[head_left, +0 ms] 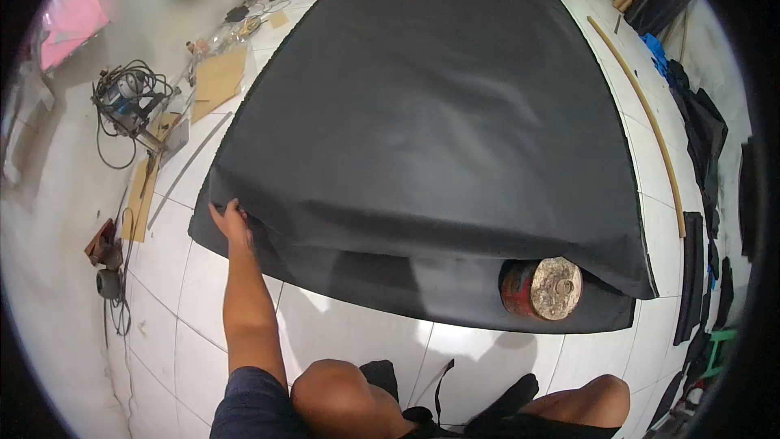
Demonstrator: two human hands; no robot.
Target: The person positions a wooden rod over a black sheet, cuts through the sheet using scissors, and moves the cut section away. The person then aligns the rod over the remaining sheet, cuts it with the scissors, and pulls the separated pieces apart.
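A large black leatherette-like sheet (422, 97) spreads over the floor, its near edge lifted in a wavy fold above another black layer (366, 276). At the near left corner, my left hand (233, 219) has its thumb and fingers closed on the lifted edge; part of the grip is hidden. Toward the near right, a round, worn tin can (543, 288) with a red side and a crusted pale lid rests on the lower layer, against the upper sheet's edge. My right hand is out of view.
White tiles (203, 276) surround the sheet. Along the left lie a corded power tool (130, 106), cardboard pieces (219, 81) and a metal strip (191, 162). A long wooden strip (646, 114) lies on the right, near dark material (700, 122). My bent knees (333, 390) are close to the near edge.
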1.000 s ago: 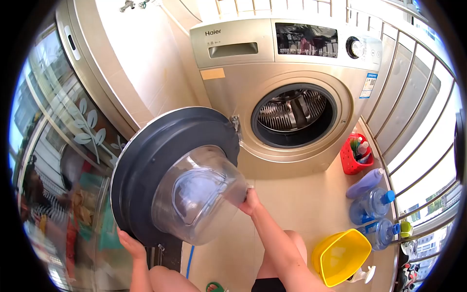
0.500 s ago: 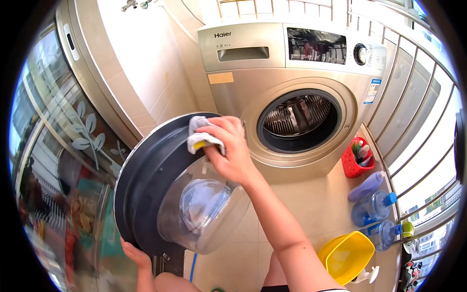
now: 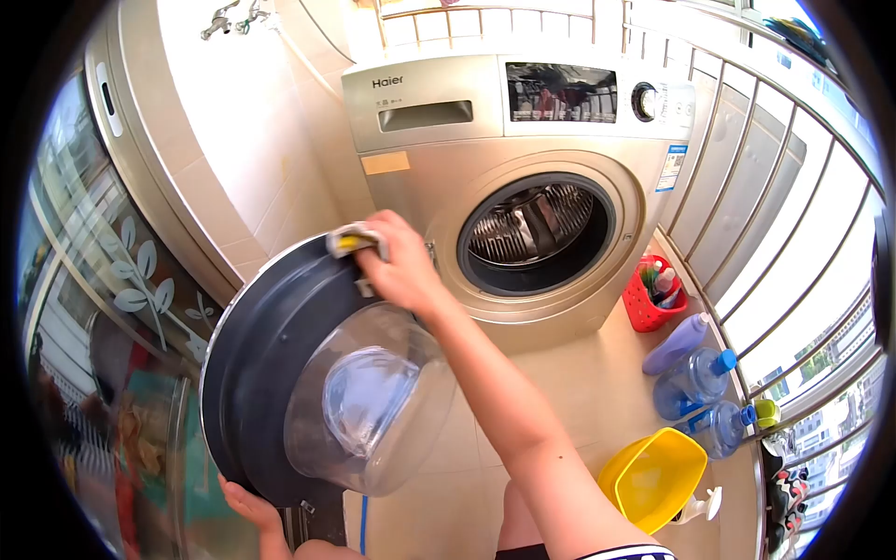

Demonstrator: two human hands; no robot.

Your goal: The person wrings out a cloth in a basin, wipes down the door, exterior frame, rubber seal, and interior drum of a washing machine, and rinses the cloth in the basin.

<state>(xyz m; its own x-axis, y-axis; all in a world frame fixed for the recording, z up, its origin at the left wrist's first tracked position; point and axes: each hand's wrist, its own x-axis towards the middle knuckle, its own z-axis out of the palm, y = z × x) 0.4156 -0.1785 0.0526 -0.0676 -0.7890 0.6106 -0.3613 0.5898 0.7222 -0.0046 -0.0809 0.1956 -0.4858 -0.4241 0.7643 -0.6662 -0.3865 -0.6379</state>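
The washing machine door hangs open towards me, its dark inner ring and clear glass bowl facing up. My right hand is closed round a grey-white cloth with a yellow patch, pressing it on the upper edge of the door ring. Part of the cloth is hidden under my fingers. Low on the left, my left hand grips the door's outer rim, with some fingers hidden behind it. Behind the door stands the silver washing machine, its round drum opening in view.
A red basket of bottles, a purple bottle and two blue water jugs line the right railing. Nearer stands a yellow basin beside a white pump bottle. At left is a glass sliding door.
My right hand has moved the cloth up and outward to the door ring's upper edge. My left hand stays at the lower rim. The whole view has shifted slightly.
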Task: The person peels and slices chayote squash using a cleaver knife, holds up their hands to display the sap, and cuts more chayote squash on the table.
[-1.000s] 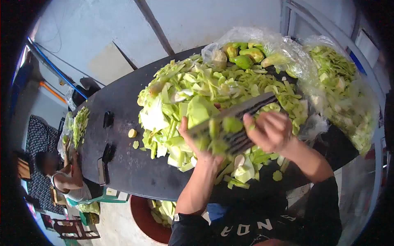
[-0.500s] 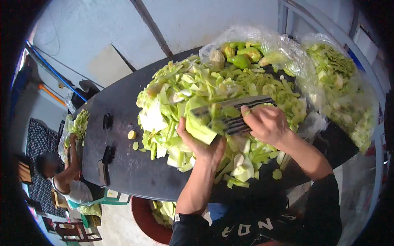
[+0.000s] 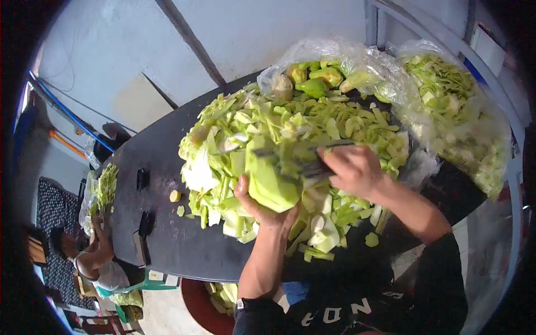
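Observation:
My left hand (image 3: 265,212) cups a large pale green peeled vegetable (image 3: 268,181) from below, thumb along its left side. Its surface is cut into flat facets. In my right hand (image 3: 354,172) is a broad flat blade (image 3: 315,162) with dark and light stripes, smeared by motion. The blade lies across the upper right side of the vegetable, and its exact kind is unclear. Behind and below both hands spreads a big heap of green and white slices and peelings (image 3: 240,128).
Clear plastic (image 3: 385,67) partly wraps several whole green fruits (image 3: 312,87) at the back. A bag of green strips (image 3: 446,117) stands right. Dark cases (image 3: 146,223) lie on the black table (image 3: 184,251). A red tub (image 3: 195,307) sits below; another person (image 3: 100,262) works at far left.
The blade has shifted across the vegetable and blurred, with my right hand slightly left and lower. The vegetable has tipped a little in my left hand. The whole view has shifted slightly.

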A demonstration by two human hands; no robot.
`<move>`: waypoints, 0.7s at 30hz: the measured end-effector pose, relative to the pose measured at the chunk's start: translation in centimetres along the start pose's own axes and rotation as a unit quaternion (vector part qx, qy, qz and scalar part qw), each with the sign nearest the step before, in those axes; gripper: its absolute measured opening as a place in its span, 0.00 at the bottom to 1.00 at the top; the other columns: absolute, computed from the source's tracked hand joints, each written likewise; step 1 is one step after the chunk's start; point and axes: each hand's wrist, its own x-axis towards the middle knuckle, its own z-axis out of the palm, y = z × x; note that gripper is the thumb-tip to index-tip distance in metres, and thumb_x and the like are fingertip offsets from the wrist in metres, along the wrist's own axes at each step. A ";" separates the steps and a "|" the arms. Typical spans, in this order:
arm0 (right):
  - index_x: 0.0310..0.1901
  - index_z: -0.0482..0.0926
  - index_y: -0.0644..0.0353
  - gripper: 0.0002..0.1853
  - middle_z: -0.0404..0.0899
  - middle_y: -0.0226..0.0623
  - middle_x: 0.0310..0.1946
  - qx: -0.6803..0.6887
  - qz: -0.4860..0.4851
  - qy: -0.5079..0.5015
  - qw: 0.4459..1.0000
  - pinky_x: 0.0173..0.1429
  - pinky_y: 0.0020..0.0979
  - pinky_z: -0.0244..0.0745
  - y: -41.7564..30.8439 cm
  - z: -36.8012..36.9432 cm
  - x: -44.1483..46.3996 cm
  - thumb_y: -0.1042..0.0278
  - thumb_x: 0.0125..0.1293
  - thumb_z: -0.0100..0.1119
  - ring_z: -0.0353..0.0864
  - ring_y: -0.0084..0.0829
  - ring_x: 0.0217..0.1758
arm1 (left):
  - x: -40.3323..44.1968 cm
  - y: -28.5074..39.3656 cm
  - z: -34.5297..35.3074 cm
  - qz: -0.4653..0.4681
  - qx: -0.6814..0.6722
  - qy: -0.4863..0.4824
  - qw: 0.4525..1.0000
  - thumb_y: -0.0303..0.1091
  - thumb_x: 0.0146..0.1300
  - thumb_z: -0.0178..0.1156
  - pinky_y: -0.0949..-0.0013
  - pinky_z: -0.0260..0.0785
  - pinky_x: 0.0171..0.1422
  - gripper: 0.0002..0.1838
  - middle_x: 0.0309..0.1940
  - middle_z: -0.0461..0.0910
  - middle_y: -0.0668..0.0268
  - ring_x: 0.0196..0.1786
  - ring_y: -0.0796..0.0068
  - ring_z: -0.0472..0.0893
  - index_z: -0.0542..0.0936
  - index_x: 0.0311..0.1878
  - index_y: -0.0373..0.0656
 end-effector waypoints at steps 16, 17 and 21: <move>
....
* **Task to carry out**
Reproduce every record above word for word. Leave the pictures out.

* **Written solution**
[head_left, +0 ms] 
Demonstrator: two human hands; no robot.
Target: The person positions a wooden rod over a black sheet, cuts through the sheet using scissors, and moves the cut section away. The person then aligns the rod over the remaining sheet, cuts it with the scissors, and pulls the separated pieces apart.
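A large black leatherette-like sheet (422, 97) spreads over the floor, its near edge lifted in a wavy fold above another black layer (366, 276). At the near left corner, my left hand (233, 219) has its thumb and fingers closed on the lifted edge; part of the grip is hidden. Toward the near right, a round, worn tin can (543, 288) with a red side and a crusted pale lid rests on the lower layer, against the upper sheet's edge. My right hand is out of view.
White tiles (203, 276) surround the sheet. Along the left lie a corded power tool (130, 106), cardboard pieces (219, 81) and a metal strip (191, 162). A long wooden strip (646, 114) lies on the right, near dark material (700, 122). My bent knees (333, 390) are close to the near edge.
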1.000 s ago: 
0.500 s ago: 
now: 

Demonstrator: two human hands; no robot.

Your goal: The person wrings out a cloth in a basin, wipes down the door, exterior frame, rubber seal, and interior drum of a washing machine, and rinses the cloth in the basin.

<state>(xyz m; its own x-axis, y-axis; all in a world frame fixed for the recording, z up, its origin at the left wrist's first tracked position; point and axes: each hand's wrist, its own x-axis towards the middle knuckle, its own z-axis out of the palm, y = z × x) 0.4156 -0.1785 0.0526 -0.0676 -0.7890 0.6106 -0.3613 0.5898 0.7222 -0.0046 -0.0809 0.1956 -0.4858 -0.4241 0.7643 -0.6662 -0.3865 -0.6379</state>
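The washing machine door hangs open towards me, its dark inner ring and clear glass bowl facing up. My right hand is closed round a grey-white cloth with a yellow patch, pressing it on the upper edge of the door ring. Part of the cloth is hidden under my fingers. Low on the left, my left hand grips the door's outer rim, with some fingers hidden behind it. Behind the door stands the silver washing machine, its round drum opening in view.
A red basket of bottles, a purple bottle and two blue water jugs line the right railing. Nearer stands a yellow basin beside a white pump bottle. At left is a glass sliding door.
My right hand has moved the cloth up and outward to the door ring's upper edge. My left hand stays at the lower rim. The whole view has shifted slightly.
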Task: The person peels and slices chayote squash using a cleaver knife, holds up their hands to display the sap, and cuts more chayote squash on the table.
[-1.000s] 
[-0.500s] 
[+0.000s] 
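Observation:
My left hand (image 3: 265,212) cups a large pale green peeled vegetable (image 3: 268,181) from below, thumb along its left side. Its surface is cut into flat facets. In my right hand (image 3: 354,172) is a broad flat blade (image 3: 315,162) with dark and light stripes, smeared by motion. The blade lies across the upper right side of the vegetable, and its exact kind is unclear. Behind and below both hands spreads a big heap of green and white slices and peelings (image 3: 240,128).
Clear plastic (image 3: 385,67) partly wraps several whole green fruits (image 3: 312,87) at the back. A bag of green strips (image 3: 446,117) stands right. Dark cases (image 3: 146,223) lie on the black table (image 3: 184,251). A red tub (image 3: 195,307) sits below; another person (image 3: 100,262) works at far left.
The blade has shifted across the vegetable and blurred, with my right hand slightly left and lower. The vegetable has tipped a little in my left hand. The whole view has shifted slightly.
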
A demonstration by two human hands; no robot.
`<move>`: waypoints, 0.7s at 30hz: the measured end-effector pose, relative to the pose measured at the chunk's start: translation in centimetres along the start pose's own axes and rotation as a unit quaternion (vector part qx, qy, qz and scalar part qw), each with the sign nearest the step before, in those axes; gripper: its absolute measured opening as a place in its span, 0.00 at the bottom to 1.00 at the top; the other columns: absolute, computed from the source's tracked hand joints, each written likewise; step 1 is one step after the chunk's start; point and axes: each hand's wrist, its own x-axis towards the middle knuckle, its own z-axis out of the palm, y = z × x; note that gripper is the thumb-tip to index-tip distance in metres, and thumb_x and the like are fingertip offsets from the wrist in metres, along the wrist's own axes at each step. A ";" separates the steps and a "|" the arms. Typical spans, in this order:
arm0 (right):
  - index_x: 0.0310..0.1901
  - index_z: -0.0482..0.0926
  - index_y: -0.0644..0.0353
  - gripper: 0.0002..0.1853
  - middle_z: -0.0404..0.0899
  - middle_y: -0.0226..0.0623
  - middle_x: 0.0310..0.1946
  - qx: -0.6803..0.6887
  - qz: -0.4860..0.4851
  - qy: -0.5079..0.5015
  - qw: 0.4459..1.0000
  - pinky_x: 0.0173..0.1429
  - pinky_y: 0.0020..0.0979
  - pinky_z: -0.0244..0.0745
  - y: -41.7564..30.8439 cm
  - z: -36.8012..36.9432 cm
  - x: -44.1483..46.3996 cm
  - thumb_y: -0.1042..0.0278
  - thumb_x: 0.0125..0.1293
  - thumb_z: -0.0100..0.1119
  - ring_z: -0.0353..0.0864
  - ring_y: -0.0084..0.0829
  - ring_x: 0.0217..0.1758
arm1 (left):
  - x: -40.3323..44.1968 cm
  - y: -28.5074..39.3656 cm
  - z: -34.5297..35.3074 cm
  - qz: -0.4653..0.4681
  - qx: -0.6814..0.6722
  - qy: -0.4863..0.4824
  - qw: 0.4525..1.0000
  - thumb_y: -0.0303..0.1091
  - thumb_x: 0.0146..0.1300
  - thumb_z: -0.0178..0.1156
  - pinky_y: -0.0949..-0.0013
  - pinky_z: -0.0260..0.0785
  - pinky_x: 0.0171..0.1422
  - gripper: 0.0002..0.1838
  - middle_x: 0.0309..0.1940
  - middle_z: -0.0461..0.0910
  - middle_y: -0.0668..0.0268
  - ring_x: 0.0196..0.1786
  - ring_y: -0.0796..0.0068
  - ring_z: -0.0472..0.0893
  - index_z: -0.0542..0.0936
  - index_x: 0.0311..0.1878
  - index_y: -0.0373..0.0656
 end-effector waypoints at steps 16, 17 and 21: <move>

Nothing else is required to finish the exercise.